- [Aim of the exercise]
Retype, word for word, every line of the records below starting at the one that contains "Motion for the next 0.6" and ending at the one that contains "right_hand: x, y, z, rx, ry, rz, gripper"; include both of those lines and nothing more.

- [Task input]
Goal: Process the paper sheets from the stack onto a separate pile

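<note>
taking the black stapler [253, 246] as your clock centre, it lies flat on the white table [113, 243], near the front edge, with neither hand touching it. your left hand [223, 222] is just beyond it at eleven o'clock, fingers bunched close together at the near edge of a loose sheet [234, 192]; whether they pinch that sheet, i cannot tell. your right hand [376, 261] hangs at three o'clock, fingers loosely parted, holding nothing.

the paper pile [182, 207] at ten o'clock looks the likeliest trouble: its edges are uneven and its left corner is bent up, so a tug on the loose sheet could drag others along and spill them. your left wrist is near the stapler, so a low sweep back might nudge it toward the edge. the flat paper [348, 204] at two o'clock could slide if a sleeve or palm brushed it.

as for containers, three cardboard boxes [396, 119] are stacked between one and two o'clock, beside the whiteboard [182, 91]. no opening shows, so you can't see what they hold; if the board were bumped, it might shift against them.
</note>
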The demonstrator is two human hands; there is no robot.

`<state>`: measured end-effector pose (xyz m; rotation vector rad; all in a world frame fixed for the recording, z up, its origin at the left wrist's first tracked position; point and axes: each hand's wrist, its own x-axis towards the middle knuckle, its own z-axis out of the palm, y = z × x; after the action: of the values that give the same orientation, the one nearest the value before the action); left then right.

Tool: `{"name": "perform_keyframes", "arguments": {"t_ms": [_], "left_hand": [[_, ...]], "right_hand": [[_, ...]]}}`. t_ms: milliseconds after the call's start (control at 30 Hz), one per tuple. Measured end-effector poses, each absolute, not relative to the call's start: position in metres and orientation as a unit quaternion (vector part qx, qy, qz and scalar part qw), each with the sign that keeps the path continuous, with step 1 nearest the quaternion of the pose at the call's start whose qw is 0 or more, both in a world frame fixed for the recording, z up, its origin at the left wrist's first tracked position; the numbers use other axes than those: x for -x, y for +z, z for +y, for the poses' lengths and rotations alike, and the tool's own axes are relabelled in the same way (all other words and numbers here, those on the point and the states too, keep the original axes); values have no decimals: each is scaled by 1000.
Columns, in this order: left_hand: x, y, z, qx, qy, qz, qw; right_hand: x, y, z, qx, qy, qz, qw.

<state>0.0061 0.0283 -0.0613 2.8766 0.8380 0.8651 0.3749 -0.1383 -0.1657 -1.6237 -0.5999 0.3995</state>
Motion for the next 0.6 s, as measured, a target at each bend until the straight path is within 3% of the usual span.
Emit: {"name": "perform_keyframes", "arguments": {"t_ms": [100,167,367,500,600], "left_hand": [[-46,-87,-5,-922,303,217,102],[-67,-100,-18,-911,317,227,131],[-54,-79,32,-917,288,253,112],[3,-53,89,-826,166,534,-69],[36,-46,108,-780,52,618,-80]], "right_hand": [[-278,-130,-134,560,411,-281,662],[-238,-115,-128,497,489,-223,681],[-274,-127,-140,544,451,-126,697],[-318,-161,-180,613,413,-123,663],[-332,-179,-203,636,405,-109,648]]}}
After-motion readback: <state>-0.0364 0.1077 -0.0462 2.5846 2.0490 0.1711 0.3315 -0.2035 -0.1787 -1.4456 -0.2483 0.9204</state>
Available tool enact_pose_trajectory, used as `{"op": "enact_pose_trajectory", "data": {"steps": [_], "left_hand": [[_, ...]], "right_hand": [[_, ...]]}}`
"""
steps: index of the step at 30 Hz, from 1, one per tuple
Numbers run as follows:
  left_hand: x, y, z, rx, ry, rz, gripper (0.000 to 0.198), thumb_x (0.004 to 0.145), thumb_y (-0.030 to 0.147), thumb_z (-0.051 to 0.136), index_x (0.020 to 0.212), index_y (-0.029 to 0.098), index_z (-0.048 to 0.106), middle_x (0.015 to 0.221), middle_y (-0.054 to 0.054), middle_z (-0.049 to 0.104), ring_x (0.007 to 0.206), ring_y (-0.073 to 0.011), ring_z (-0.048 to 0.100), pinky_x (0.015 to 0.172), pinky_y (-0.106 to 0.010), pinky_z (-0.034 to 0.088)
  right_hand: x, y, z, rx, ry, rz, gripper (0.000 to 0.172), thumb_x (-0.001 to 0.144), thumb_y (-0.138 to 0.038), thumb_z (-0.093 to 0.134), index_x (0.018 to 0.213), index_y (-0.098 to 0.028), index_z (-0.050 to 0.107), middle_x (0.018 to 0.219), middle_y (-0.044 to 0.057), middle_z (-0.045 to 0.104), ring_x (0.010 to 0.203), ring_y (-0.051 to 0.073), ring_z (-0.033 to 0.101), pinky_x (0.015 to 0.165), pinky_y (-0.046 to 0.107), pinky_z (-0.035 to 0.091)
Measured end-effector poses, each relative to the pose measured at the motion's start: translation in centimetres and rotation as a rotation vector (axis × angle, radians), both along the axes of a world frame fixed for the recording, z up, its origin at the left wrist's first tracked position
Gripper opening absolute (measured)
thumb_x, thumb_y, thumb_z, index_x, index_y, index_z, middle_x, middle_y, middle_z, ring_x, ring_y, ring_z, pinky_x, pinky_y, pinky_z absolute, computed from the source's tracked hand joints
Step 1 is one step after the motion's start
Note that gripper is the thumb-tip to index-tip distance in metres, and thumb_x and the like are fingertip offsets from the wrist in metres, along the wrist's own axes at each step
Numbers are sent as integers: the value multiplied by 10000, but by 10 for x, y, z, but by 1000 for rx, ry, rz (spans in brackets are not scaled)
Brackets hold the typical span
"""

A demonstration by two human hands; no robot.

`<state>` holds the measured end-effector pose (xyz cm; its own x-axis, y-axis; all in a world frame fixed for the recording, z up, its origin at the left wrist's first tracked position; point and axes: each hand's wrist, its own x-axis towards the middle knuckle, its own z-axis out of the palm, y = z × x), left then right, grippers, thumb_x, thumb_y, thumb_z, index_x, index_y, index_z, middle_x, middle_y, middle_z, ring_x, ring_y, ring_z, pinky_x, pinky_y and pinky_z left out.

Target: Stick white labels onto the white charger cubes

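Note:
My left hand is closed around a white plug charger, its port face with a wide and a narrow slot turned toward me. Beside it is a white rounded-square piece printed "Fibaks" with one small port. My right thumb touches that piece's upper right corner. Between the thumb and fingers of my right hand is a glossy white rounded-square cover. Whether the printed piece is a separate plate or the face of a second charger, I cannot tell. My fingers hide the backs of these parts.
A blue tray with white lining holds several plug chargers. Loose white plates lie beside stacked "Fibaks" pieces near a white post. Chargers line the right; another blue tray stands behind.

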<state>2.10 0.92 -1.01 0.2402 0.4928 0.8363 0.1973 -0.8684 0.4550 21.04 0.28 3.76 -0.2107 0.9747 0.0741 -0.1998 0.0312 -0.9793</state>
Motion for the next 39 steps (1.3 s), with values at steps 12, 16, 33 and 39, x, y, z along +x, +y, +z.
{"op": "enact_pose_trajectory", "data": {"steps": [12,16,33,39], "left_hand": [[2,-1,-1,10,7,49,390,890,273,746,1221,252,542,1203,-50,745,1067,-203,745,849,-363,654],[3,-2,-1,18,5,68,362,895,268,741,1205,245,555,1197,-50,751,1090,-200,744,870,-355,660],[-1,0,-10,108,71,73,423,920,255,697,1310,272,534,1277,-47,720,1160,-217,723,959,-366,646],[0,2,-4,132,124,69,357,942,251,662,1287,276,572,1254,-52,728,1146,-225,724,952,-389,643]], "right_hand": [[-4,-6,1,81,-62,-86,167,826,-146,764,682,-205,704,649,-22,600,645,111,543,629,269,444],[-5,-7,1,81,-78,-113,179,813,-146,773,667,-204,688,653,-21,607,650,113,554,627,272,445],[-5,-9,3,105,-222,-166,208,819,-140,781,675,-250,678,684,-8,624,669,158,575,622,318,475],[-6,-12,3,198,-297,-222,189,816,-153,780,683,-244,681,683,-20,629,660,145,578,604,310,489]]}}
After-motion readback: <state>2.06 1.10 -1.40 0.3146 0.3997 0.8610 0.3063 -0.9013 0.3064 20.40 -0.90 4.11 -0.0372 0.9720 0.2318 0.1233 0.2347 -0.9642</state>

- [Solved exercise]
Motion for the next 0.6 s, as measured, a target at each bend until the straight path is within 3% of the usual span.
Emit: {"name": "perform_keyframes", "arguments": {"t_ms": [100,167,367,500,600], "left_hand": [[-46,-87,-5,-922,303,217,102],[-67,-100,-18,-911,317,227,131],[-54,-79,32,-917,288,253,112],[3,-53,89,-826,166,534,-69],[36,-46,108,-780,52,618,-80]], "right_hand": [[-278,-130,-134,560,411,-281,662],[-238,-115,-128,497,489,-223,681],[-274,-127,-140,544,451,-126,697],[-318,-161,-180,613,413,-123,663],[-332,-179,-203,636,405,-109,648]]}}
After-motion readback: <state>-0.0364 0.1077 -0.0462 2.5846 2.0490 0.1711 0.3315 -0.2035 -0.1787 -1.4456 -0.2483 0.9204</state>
Available tool enact_pose_trajectory, used as `{"op": "enact_pose_trajectory", "data": {"steps": [_], "left_hand": [[_, ...]], "right_hand": [[_, ...]]}}`
"""
steps: index of the step at 30 Hz, from 1, one per tuple
Numbers run as follows:
  left_hand: x, y, z, rx, ry, rz, gripper (0.000 to 0.198), thumb_x (0.004 to 0.145), thumb_y (-0.030 to 0.147), thumb_z (-0.051 to 0.136), index_x (0.020 to 0.212), index_y (-0.029 to 0.098), index_z (-0.048 to 0.106), middle_x (0.015 to 0.221), middle_y (-0.054 to 0.054), middle_z (-0.049 to 0.104), ring_x (0.007 to 0.206), ring_y (-0.073 to 0.011), ring_z (-0.048 to 0.100), pinky_x (0.015 to 0.172), pinky_y (-0.106 to 0.010), pinky_z (-0.034 to 0.088)
  right_hand: x, y, z, rx, ry, rz, gripper (0.000 to 0.172), thumb_x (-0.001 to 0.144), thumb_y (-0.138 to 0.038), thumb_z (-0.093 to 0.134), index_x (0.018 to 0.213), index_y (-0.098 to 0.028), index_z (-0.050 to 0.107), middle_x (0.018 to 0.219), middle_y (-0.044 to 0.057), middle_z (-0.045 to 0.104), ring_x (0.010 to 0.203), ring_y (-0.051 to 0.073), ring_z (-0.033 to 0.101), pinky_x (0.015 to 0.165), pinky_y (-0.046 to 0.107), pinky_z (-0.035 to 0.091)

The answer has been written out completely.